### What you are asked to do
The reply must consist of the lines from the first line of the records through the line containing "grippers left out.", copied exactly, with every picture omitted.
━━━
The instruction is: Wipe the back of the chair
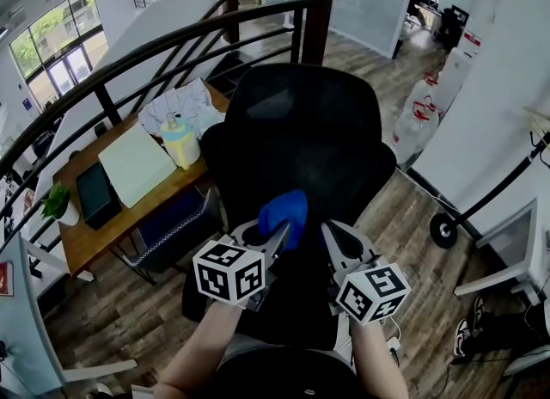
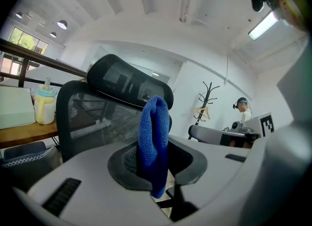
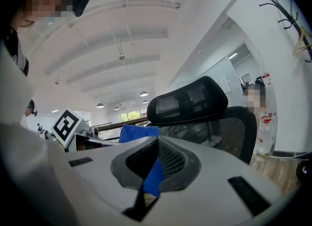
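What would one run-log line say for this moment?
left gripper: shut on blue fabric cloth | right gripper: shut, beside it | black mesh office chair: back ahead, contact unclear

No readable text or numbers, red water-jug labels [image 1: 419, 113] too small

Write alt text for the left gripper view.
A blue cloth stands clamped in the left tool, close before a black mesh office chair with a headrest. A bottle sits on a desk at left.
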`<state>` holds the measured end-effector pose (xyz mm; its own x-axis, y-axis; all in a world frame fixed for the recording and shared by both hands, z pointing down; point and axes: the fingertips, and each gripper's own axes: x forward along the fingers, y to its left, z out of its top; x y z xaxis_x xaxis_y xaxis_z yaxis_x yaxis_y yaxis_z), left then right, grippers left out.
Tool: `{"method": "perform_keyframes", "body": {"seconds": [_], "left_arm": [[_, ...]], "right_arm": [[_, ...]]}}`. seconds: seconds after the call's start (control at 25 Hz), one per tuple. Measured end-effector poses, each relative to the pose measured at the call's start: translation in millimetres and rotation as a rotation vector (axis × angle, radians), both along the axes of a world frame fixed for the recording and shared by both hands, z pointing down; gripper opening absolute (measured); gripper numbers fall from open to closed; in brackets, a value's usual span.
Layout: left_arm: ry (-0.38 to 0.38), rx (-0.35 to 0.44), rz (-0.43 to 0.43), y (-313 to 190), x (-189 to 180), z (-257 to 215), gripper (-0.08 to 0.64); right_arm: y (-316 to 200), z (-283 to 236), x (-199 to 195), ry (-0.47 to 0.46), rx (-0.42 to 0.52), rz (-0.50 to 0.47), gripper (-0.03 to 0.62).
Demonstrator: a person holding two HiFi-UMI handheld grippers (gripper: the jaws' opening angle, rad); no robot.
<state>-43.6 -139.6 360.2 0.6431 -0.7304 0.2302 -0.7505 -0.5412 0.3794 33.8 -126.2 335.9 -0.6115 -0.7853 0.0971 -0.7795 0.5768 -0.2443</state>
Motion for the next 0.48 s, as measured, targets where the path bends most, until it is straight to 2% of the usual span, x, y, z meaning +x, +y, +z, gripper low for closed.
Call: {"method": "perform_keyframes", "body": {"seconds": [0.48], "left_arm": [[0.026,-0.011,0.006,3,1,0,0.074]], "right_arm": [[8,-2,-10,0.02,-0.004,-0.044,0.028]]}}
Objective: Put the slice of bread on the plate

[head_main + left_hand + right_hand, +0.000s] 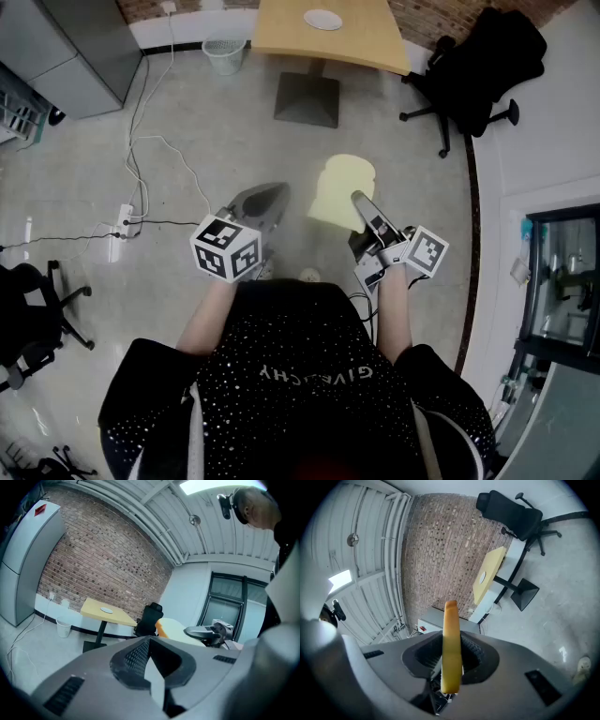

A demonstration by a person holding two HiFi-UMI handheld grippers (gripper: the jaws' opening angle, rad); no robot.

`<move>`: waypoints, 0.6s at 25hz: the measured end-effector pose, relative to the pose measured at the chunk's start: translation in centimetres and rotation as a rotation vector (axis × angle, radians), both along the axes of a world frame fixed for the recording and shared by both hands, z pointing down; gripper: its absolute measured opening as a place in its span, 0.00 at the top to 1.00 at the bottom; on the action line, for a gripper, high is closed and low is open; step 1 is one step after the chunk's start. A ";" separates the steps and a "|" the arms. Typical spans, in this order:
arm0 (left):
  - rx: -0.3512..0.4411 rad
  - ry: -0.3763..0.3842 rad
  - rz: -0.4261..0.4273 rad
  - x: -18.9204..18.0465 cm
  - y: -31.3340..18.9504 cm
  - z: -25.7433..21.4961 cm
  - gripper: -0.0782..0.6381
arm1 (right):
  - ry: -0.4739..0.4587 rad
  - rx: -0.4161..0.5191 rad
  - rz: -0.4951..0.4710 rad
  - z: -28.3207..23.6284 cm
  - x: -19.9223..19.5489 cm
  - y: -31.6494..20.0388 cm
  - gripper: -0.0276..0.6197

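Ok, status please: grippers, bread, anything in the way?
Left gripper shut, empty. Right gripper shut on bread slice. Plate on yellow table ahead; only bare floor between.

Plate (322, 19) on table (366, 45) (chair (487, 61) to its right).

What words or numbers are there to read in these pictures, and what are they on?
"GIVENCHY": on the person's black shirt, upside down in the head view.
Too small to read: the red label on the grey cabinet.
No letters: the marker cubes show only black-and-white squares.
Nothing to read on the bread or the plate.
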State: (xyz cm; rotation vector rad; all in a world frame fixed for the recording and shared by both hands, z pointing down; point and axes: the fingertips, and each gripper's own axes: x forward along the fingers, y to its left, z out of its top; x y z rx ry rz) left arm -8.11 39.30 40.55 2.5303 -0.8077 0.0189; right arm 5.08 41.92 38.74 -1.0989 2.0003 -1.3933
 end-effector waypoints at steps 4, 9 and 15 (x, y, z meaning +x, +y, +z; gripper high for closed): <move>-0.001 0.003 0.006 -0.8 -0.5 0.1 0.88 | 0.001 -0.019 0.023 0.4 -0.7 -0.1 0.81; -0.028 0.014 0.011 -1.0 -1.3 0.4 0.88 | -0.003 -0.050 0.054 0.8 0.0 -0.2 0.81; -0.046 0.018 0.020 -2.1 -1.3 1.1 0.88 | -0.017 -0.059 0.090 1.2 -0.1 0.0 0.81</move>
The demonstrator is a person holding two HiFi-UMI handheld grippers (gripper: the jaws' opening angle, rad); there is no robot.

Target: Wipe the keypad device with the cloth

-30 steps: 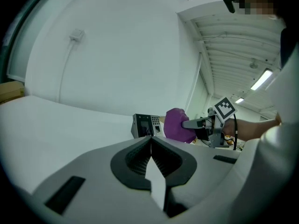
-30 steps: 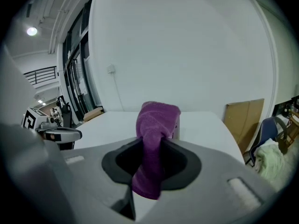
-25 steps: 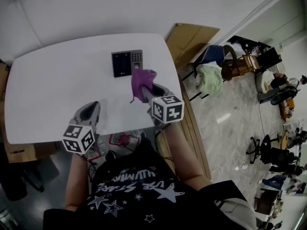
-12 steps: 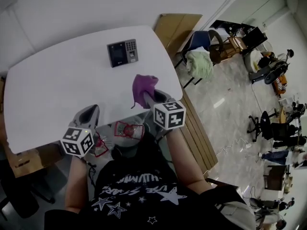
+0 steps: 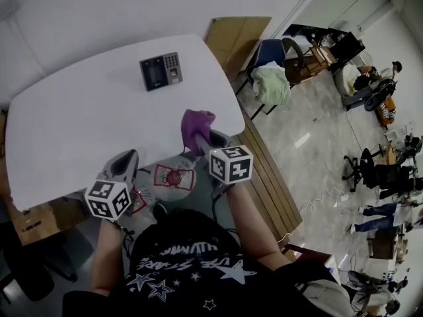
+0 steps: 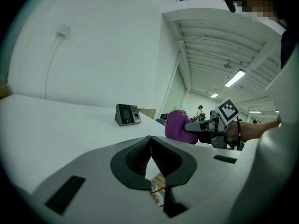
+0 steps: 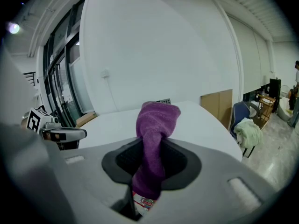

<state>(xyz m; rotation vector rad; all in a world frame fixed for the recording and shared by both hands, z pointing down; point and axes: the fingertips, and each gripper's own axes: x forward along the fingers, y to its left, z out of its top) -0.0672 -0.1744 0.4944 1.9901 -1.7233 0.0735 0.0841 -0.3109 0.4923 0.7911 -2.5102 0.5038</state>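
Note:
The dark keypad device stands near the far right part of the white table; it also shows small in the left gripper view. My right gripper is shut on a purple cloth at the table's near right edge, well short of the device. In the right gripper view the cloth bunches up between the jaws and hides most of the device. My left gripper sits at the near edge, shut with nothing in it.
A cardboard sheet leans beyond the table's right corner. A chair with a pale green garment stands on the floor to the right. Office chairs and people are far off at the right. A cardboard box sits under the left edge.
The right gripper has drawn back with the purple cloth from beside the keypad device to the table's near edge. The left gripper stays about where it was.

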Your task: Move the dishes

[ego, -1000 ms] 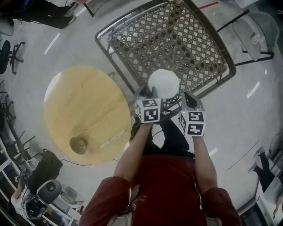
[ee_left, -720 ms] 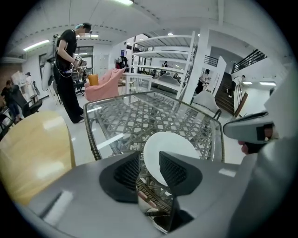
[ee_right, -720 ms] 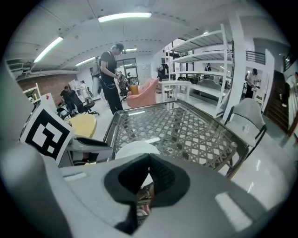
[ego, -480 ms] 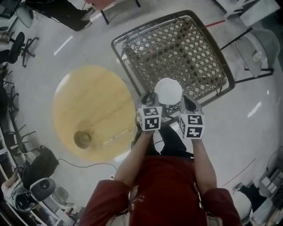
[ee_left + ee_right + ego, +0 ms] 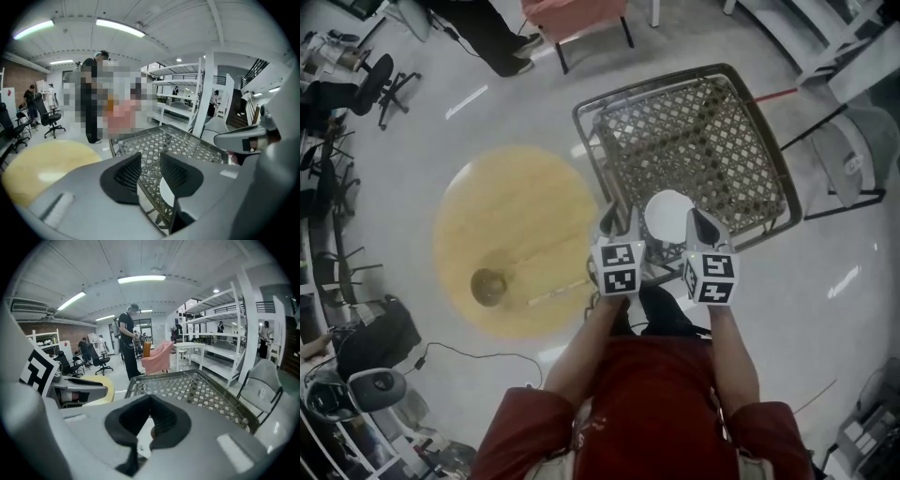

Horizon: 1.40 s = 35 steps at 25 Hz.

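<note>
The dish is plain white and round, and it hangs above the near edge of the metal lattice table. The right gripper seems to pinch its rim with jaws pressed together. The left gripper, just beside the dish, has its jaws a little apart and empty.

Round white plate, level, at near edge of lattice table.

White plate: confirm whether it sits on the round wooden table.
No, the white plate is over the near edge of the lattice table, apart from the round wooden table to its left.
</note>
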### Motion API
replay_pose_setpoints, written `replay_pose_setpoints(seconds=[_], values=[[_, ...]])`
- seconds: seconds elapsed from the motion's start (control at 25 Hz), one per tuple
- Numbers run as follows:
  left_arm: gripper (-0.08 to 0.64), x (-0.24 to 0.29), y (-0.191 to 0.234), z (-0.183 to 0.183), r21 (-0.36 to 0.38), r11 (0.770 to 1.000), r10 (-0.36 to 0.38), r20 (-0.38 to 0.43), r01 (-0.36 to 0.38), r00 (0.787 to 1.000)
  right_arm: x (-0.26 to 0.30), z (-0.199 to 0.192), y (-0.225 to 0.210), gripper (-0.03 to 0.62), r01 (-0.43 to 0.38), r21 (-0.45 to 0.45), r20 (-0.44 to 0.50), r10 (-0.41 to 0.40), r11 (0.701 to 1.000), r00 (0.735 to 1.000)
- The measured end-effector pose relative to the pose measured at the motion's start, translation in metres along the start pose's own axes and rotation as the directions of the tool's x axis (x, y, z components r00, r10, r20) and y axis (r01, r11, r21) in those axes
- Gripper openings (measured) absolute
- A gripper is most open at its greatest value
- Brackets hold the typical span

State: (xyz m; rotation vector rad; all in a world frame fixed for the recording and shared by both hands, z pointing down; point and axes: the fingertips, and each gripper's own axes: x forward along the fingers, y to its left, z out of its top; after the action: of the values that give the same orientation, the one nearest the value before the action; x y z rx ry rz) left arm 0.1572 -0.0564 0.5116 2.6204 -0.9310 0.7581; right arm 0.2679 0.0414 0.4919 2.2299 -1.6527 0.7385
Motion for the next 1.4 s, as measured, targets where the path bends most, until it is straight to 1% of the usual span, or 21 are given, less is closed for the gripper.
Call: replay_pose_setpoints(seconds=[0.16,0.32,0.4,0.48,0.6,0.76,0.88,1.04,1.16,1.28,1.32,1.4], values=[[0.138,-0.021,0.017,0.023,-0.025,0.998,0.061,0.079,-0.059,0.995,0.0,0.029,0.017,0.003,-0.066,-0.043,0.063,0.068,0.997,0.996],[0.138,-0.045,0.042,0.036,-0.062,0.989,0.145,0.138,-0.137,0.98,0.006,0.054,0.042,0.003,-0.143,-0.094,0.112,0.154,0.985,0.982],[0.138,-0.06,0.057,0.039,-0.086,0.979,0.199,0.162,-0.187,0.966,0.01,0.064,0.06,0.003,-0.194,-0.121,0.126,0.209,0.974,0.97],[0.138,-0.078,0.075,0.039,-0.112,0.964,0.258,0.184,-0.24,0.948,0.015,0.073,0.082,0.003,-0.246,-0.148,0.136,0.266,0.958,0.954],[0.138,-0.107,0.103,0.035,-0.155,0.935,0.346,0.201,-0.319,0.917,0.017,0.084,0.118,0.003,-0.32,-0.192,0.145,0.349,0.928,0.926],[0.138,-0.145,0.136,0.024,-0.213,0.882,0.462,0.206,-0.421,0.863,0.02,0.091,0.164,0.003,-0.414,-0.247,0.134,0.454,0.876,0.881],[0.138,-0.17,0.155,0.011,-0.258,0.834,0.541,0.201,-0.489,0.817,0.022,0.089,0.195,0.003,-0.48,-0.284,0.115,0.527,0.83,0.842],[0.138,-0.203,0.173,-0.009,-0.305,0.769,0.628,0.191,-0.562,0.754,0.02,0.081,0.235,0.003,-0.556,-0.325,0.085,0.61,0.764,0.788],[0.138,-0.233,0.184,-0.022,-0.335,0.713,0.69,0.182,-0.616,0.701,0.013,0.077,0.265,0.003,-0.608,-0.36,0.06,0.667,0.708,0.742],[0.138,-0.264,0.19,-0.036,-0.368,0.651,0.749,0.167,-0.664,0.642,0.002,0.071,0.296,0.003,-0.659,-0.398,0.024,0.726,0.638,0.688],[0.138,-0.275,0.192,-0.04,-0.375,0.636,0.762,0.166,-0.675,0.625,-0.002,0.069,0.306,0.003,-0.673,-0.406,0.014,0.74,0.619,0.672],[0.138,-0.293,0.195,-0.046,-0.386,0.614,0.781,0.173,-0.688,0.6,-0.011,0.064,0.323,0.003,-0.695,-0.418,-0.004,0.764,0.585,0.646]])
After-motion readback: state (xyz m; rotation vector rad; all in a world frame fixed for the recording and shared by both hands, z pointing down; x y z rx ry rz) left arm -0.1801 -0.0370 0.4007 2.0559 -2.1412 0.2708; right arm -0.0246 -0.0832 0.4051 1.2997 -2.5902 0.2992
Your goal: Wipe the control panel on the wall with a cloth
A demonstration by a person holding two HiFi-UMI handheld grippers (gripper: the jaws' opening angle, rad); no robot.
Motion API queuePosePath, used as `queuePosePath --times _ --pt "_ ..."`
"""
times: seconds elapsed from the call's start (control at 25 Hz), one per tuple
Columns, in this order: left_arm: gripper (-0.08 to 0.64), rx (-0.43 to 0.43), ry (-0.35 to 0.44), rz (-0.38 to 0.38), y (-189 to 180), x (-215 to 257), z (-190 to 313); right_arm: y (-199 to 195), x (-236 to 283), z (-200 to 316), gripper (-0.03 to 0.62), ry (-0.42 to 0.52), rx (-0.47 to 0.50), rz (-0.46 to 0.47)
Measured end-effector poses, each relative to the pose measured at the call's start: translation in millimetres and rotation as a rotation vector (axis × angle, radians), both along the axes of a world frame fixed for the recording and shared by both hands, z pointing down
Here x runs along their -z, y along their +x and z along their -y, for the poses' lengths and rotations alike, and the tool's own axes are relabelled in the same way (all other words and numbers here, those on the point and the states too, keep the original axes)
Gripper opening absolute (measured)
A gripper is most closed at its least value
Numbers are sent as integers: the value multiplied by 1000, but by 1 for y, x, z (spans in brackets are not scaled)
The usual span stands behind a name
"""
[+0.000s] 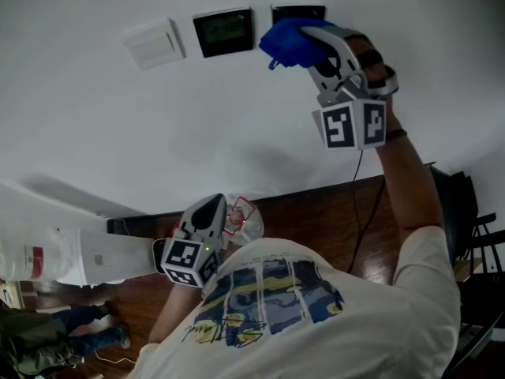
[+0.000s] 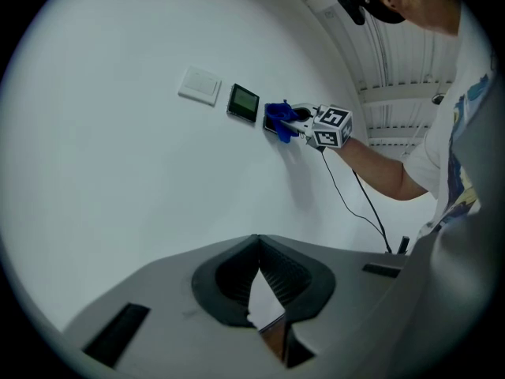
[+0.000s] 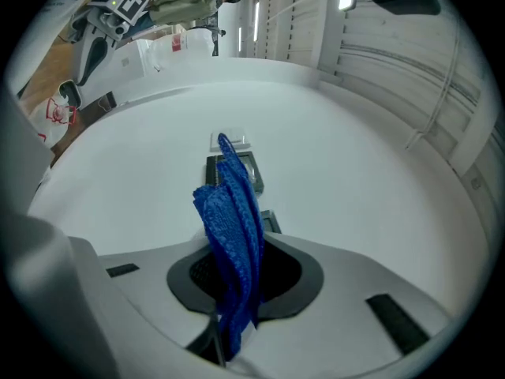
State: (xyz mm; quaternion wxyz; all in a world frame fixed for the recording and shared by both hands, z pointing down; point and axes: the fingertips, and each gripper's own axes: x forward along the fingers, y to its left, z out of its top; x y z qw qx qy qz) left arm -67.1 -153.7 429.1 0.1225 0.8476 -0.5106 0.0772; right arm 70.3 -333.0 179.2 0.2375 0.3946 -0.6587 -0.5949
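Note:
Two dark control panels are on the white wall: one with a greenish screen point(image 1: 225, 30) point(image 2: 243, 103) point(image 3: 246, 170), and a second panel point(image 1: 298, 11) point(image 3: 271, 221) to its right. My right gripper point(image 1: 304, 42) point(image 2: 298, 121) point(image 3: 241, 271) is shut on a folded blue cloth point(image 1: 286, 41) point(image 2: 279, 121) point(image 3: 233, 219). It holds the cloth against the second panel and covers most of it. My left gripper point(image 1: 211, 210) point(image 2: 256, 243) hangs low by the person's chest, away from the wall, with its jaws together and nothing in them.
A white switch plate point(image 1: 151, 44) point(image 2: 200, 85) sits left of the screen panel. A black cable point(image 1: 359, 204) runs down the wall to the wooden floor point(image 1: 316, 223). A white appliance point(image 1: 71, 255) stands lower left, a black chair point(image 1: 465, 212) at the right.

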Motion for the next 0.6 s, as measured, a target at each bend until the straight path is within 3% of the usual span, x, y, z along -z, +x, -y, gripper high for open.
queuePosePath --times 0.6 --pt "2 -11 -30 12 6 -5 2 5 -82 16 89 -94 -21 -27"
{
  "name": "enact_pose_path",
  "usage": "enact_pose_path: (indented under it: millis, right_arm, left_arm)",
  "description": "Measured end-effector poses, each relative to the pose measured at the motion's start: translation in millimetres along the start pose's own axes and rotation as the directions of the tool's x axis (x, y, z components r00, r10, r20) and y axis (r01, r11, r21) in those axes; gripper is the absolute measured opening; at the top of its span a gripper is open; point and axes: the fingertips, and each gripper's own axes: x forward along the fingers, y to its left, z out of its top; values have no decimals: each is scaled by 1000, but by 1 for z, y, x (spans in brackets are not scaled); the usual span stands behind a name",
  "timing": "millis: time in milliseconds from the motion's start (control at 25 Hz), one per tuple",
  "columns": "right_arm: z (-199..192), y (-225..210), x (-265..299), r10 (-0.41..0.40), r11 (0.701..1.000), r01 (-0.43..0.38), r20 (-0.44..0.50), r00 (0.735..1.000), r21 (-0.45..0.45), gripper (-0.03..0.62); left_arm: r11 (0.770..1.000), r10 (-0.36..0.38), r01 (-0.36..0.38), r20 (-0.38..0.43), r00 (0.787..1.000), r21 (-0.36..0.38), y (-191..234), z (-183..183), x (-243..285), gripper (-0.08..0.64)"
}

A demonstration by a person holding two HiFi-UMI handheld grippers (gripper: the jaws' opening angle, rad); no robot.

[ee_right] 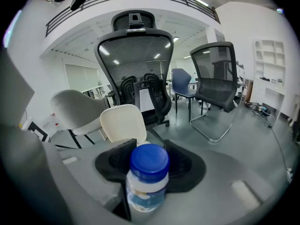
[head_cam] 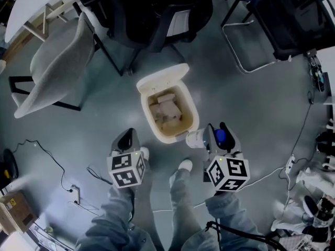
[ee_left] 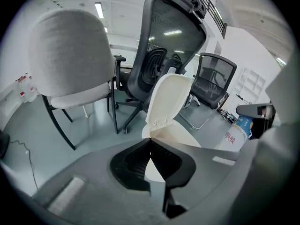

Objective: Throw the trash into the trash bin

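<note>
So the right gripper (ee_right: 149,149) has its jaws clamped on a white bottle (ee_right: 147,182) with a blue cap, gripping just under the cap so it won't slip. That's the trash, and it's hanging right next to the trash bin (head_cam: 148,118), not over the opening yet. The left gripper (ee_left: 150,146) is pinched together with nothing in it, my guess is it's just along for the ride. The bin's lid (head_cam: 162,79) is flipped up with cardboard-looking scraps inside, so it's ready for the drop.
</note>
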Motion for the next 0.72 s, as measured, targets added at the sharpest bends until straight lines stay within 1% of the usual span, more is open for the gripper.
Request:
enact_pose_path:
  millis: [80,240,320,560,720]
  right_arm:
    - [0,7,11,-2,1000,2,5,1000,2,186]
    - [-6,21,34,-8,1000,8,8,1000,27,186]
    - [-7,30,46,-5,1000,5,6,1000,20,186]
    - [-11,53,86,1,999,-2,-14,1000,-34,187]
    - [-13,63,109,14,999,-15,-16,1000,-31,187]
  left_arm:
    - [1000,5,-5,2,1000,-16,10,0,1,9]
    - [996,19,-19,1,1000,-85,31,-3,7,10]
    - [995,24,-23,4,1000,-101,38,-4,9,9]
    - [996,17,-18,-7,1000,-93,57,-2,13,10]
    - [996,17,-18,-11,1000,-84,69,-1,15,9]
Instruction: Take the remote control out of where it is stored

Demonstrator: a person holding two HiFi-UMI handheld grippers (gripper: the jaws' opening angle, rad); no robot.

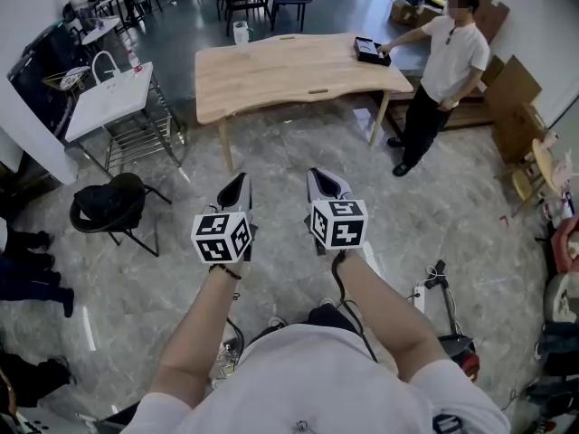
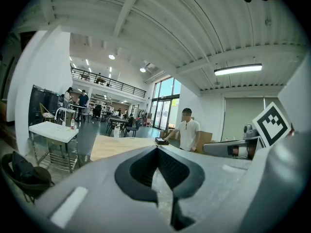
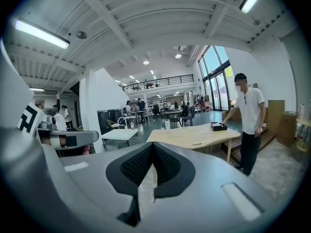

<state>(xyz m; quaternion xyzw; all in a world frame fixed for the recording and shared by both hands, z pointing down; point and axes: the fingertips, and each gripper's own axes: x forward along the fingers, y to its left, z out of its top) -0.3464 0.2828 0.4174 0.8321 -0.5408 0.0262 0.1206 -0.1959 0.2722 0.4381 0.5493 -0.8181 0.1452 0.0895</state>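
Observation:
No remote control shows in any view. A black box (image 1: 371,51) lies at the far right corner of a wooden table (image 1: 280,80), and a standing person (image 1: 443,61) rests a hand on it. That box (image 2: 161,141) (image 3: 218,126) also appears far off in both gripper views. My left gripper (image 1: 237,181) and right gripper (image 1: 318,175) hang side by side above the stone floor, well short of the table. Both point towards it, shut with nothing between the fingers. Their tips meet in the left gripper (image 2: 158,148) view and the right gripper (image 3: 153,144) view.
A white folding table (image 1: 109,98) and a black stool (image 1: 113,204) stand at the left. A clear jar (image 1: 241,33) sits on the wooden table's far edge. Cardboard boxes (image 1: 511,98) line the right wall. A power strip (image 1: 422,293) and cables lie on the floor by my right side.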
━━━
### Answer space
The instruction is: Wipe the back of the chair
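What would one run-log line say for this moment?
left gripper: shut on blue fabric cloth | right gripper: shut, beside it | black mesh office chair: back ahead, contact unclear

No readable text or numbers, red water-jug labels [image 1: 419, 113] too small

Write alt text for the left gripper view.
A blue cloth stands clamped in the left tool, close before a black mesh office chair with a headrest. A bottle sits on a desk at left.
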`<state>` holds the measured end-effector pose (xyz mm; its own x-axis, y-axis; all in a world frame fixed for the recording and shared by both hands, z pointing down; point and axes: the fingertips, and each gripper's own axes: x forward along the fingers, y to its left, z out of its top; x y z xaxis_x xaxis_y xaxis_z yaxis_x yaxis_y yaxis_z), left then right, grippers left out.

The reply is now complete.